What the task asks:
Which lines of the data below include the string "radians"? Return each of them.

Stored dataset items:
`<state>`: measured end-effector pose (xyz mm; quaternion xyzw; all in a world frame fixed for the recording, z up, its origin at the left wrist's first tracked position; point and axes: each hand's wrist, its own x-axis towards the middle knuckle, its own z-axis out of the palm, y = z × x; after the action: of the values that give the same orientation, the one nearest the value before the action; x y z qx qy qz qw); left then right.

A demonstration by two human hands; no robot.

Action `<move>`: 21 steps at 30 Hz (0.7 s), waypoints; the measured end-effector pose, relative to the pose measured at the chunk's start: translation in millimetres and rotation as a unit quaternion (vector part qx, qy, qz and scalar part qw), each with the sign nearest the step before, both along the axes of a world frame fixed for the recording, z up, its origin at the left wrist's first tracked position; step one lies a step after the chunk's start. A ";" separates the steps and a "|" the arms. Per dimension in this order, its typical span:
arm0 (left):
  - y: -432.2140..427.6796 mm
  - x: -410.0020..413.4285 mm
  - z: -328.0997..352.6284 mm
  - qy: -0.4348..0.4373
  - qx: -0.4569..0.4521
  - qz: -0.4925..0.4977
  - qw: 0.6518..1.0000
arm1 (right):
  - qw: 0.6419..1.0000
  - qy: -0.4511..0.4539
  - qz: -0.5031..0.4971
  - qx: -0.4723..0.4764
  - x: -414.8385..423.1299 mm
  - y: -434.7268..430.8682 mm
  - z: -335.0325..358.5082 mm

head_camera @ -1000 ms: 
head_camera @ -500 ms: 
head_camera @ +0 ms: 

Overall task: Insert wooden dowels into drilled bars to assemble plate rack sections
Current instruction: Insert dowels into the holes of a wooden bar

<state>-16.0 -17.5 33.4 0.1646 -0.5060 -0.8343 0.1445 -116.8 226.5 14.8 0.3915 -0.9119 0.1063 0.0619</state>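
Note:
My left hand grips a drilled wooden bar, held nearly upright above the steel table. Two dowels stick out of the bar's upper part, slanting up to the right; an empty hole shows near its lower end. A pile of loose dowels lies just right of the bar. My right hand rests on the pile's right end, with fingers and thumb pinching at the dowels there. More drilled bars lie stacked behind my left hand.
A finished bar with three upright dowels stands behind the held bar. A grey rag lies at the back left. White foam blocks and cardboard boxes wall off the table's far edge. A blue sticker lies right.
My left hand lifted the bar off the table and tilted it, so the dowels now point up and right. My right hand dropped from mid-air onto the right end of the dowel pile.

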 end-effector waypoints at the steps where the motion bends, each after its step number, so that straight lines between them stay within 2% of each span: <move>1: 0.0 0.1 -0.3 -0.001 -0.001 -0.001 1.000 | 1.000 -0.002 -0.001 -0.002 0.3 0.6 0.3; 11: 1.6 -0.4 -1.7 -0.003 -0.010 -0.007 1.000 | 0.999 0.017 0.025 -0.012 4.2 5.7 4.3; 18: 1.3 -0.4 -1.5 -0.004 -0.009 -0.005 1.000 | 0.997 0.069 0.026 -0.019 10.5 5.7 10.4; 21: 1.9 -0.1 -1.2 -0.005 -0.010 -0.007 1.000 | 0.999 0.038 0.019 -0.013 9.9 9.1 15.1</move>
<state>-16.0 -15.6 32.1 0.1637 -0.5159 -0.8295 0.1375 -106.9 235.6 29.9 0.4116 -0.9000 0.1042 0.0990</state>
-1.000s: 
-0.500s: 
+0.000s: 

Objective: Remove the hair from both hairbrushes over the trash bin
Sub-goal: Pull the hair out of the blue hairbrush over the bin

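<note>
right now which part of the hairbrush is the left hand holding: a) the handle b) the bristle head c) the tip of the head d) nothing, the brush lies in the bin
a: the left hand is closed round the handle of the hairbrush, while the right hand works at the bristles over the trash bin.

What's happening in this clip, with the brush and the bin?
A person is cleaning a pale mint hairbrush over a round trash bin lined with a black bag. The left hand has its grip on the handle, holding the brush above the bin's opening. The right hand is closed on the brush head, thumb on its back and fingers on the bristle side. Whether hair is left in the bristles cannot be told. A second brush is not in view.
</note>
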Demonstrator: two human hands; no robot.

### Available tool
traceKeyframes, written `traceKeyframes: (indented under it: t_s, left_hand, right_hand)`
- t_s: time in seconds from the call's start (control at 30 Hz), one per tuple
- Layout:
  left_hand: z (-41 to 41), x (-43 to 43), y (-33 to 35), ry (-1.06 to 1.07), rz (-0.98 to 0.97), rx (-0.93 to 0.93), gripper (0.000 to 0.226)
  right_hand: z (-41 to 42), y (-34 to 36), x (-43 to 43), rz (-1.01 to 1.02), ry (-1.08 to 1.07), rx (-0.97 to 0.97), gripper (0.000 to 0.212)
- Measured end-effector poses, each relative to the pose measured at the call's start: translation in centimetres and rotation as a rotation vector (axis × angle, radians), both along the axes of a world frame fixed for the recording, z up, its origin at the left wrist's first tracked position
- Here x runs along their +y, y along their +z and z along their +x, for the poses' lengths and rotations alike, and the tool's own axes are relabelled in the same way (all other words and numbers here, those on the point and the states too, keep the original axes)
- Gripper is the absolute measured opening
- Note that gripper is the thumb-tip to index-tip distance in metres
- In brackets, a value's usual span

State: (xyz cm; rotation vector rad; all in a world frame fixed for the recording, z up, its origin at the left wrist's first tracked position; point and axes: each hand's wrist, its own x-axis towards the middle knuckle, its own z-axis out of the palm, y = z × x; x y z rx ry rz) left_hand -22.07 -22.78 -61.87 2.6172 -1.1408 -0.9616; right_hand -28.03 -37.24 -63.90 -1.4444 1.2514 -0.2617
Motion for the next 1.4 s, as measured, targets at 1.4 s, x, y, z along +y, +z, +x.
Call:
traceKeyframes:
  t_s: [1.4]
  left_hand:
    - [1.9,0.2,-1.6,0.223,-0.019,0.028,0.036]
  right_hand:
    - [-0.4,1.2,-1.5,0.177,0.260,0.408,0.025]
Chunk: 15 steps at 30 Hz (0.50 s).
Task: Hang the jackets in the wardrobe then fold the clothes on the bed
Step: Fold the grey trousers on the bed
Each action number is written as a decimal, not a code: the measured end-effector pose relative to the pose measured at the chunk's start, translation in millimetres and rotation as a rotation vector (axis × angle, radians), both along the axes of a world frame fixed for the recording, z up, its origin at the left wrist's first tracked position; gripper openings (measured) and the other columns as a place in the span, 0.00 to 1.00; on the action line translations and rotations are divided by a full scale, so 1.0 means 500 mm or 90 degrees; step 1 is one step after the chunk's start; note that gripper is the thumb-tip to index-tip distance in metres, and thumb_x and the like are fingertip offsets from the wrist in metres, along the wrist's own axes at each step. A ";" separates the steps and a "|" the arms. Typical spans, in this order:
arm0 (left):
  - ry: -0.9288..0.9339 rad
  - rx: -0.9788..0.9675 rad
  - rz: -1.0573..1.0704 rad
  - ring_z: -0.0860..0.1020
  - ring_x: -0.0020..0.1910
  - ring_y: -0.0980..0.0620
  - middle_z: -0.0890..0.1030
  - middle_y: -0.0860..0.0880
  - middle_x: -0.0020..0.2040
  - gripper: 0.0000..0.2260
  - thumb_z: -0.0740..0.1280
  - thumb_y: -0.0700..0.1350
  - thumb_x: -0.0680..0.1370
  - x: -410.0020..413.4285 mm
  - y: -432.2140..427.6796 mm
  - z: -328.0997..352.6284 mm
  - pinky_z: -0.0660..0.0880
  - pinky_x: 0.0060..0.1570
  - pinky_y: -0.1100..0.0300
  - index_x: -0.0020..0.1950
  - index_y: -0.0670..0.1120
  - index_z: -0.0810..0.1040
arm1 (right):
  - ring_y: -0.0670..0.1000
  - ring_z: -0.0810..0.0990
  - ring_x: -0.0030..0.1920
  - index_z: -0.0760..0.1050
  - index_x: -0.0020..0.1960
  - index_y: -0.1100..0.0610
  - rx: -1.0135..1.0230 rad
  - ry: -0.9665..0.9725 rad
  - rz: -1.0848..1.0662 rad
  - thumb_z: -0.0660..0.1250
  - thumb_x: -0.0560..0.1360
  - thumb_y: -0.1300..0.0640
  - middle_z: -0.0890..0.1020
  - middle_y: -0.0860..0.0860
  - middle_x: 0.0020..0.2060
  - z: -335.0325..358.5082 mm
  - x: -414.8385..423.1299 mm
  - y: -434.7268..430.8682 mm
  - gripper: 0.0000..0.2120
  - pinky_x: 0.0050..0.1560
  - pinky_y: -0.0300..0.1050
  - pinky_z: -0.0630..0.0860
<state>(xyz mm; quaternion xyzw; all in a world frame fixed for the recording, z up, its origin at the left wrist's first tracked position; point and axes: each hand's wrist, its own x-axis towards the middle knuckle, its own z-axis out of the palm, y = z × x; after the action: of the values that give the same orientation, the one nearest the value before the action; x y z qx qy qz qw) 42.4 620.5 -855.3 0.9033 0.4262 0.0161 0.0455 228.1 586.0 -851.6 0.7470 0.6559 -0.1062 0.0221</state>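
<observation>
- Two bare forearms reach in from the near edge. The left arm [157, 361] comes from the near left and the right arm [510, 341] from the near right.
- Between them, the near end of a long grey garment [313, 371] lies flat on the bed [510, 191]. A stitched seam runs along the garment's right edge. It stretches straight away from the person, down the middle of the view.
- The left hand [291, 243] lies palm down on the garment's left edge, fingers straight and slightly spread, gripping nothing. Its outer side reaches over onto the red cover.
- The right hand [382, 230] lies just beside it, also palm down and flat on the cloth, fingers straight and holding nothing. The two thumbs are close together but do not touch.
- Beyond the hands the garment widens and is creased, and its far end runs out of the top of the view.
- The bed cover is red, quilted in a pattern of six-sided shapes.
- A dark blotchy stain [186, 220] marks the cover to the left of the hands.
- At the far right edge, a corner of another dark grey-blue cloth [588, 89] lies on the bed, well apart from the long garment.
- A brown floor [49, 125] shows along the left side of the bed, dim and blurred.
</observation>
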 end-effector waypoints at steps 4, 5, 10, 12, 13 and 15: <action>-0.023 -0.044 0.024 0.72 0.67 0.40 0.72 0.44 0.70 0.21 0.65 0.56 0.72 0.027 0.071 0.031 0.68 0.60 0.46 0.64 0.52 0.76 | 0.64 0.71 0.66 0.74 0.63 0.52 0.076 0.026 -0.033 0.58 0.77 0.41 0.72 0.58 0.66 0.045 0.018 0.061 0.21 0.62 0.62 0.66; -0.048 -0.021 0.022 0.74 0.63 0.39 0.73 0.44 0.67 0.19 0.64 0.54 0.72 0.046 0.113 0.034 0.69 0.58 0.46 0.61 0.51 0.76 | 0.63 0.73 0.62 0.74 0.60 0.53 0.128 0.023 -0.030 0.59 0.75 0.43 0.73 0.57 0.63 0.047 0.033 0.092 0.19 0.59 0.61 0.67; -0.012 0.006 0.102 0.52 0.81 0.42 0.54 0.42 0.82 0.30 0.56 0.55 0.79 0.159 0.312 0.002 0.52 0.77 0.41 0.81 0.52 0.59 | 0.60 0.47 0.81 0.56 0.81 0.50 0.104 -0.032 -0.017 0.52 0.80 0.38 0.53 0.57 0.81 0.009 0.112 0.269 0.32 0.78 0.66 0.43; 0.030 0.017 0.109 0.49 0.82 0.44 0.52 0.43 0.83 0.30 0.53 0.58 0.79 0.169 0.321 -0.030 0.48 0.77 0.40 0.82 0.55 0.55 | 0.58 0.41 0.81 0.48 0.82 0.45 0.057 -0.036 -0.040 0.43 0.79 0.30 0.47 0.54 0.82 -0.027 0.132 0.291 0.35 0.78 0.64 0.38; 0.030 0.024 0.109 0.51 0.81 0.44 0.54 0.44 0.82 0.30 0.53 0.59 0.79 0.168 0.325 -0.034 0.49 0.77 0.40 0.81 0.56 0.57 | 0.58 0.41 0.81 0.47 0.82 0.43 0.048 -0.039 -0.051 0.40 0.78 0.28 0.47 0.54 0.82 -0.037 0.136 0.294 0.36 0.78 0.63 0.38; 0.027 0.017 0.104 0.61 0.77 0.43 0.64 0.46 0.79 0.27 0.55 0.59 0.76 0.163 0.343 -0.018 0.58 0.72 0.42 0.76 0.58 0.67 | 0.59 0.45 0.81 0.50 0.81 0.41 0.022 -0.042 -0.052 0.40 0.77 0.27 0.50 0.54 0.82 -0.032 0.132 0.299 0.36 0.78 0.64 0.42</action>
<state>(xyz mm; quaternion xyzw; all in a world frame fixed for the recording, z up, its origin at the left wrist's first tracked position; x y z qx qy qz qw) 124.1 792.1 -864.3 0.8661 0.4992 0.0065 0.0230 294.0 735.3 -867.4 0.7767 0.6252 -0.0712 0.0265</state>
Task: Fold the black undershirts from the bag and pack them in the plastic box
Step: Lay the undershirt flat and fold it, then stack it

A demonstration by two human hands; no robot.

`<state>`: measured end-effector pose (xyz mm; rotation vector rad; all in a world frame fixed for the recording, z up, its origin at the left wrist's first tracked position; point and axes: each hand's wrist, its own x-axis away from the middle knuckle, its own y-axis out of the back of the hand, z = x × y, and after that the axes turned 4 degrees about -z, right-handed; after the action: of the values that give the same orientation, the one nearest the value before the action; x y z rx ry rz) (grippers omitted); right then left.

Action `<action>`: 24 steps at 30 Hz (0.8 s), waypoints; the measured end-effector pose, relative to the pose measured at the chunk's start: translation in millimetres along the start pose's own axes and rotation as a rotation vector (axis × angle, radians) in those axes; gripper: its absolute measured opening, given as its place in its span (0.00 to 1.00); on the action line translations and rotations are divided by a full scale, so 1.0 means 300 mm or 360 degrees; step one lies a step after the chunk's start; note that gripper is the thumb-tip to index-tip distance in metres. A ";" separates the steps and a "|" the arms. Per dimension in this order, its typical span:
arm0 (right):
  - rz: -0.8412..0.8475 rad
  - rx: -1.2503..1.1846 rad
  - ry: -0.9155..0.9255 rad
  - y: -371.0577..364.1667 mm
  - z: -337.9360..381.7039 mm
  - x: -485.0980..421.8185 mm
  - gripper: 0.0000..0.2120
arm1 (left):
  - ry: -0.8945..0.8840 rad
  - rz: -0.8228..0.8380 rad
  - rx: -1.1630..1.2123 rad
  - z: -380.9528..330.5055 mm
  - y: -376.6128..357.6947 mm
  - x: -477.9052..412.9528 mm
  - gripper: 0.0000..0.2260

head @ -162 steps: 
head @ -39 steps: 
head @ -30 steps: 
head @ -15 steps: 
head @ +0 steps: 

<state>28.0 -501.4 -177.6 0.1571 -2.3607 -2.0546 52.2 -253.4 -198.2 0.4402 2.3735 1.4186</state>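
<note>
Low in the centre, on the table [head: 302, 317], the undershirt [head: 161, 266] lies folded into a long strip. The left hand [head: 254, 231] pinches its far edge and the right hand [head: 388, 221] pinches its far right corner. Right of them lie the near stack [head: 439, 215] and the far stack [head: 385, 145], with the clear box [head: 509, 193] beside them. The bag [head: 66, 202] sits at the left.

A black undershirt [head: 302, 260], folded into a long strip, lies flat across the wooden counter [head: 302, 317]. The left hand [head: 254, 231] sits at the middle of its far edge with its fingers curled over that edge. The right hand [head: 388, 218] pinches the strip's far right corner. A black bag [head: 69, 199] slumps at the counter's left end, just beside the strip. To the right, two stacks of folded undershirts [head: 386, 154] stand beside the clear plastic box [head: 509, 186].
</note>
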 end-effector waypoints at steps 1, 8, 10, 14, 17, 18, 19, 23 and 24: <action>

Answer to this exercise:
- Measured end-effector poses, each relative to the pose measured at the call's start: translation in centimetres and rotation as a rotation vector (axis × angle, radians), both along the axes of a world frame fixed for the recording, z up, its origin at the left wrist's first tracked position
Each action number is written as a decimal, not a code: the measured end-effector pose relative to the pose measured at the chunk's start, translation in millimetres and rotation as a rotation vector (axis × angle, radians), both along the axes of a world frame fixed for the recording, z up, its origin at the left wrist's first tracked position; gripper openings (measured) and the other columns as a place in the span, 0.00 to 1.00; on the action line translations and rotations are divided by a full scale, so 1.0 means 500 mm or 90 degrees; step 1 is one step after the chunk's start; note that gripper is the thumb-tip to index-tip distance in metres, and thumb_x and the like are fingertip offsets from the wrist in metres, along the wrist's own axes at each step. A ";" separates the steps and a "|" the arms. Typical spans, in this order:
Action `<action>`: 24 steps at 30 Hz (0.8 s), waypoints; the measured end-effector pose, relative to the pose measured at the chunk's start: translation in millimetres along the start pose's own axes and rotation as a rotation vector (axis × angle, radians) in those axes; gripper: its absolute measured opening, given as its place in its span (0.00 to 1.00); on the action line translations and rotations are divided by a full scale, so 1.0 means 300 mm or 360 degrees; step one lies a step after the chunk's start; note that gripper is the thumb-tip to index-tip distance in metres. A ";" separates the steps and a "|" the arms. Per dimension in this order, its typical span:

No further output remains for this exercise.